Charcot's manner is described as having been short, "but in his way he was kind to his incurables," and "he felt remorse for having treated unfortunate patients as if they had no more feeling than subjects for dissection." He "was truth itself, but he wanted imagination, and was for that reason unable to look with any eyes but his own upon effects and their various causes." In private conversation he had none of the impatient vivacity frequently associated with the French manner. "He was anything rather than loquacious.

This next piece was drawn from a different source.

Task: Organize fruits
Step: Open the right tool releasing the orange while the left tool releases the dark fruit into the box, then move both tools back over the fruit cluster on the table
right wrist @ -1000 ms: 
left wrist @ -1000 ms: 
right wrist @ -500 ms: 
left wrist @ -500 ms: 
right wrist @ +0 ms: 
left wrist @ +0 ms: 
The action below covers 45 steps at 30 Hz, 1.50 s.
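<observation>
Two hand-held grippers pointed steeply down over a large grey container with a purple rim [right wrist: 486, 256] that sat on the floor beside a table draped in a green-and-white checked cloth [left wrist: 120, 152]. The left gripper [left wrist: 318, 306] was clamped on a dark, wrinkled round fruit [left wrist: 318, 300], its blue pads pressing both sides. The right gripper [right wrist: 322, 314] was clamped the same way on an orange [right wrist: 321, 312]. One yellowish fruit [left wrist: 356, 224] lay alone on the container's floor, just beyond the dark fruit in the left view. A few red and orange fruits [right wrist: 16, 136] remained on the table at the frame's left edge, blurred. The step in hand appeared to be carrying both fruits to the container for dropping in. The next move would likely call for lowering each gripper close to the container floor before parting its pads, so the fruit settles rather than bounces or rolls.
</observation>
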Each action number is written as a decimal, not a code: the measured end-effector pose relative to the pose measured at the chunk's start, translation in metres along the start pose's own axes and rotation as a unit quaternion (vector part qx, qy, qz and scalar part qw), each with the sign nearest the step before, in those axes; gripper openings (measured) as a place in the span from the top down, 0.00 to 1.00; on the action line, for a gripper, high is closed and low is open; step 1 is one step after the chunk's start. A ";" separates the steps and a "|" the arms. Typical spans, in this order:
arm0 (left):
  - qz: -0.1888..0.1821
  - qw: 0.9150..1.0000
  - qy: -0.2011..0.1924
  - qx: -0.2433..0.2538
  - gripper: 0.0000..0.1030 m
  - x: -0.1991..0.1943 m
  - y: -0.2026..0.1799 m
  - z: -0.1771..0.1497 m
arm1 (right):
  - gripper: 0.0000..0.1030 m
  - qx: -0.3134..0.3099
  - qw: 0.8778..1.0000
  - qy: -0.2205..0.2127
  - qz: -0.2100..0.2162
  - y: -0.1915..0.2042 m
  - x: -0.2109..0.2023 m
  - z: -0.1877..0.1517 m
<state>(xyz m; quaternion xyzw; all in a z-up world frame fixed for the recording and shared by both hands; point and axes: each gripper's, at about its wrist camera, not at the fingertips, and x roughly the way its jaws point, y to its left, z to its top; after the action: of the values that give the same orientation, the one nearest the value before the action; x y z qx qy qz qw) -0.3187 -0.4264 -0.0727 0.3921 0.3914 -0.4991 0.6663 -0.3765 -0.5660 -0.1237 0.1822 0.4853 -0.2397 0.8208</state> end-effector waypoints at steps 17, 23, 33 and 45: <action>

An attentive, respectful, and sympathetic listener, he ever avoided any dogmatic expressions of opinion, even when dealing with subjects upon which his thought and experience had given him more than ordinary qualification for pronouncing judgment. He would listen with interest to a suggestion, conflicting perhaps with some published opinion of his own, and then, lifting his hands and shoulders with a little expressive gesture, would quietly say, 'It may be so.' He was fair and just in his references to the work of others." A resemblance has been remarked in his face and figure to the conventional type of an abbé.